§ Goal of the exercise
Reproduce, exactly, the lines of the material below from the line containing "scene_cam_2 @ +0" through the line containing "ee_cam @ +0", with both end lines included and nothing else.

§ Data provided

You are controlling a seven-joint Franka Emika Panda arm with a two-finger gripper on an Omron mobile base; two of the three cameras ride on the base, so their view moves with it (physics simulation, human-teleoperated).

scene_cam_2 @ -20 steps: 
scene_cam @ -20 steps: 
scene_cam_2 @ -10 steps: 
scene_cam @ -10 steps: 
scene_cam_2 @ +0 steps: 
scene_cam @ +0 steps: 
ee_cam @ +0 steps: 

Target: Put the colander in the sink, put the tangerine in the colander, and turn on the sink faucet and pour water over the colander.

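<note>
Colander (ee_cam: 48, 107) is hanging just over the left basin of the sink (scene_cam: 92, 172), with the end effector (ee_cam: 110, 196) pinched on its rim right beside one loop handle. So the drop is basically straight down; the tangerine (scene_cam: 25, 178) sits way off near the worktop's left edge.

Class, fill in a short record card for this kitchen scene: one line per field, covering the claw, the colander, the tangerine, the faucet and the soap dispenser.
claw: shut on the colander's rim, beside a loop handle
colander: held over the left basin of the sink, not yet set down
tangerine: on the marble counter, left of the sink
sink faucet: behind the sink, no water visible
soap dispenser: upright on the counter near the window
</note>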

§ Written solution
scene_cam_2 @ +0 steps: 
scene_cam @ +0 steps: 
ee_cam @ +0 steps: 

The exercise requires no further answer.